■ Work order
Could you set down exactly the lines in the records below between the line holding "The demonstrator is" and the line holding "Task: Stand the", inclusive?

*** Begin section ***

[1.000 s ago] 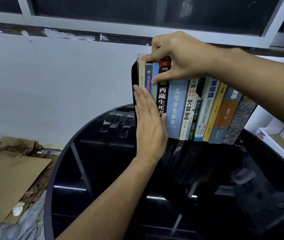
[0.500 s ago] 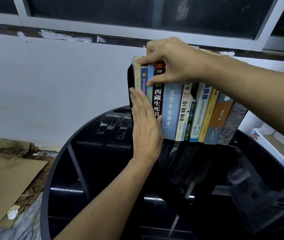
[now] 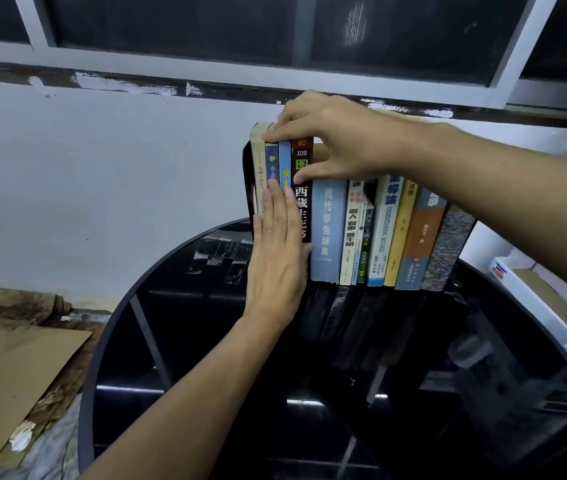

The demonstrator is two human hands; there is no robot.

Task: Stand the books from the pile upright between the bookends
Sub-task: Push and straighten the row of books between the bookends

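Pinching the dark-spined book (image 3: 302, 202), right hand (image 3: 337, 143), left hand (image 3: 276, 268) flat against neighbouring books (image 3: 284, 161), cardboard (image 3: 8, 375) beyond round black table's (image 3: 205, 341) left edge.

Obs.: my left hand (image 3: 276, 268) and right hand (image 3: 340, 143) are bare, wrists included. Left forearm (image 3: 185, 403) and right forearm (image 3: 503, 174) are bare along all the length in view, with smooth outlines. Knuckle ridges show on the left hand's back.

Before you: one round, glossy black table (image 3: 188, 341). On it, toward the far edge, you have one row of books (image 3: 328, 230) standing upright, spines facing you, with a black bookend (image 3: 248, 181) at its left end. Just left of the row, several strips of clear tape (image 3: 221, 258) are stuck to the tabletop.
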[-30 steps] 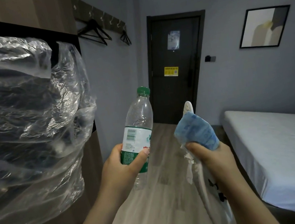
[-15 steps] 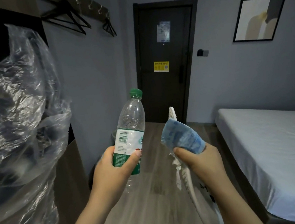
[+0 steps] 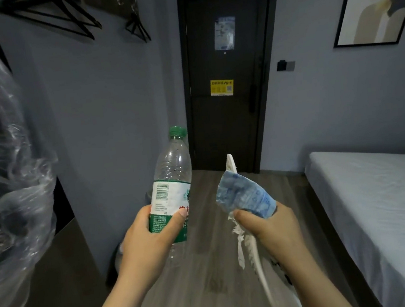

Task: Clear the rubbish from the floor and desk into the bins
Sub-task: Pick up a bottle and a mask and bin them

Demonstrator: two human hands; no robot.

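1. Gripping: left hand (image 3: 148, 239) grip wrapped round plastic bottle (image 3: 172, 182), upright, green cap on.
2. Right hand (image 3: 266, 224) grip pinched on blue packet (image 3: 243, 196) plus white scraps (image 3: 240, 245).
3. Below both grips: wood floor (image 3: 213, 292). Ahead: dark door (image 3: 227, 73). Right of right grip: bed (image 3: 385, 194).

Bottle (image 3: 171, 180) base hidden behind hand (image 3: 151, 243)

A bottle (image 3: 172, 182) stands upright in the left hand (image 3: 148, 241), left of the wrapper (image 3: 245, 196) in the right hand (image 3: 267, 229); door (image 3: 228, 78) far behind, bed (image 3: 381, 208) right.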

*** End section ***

■ Response to the exercise
The demonstrator is two human hands; there is no robot.

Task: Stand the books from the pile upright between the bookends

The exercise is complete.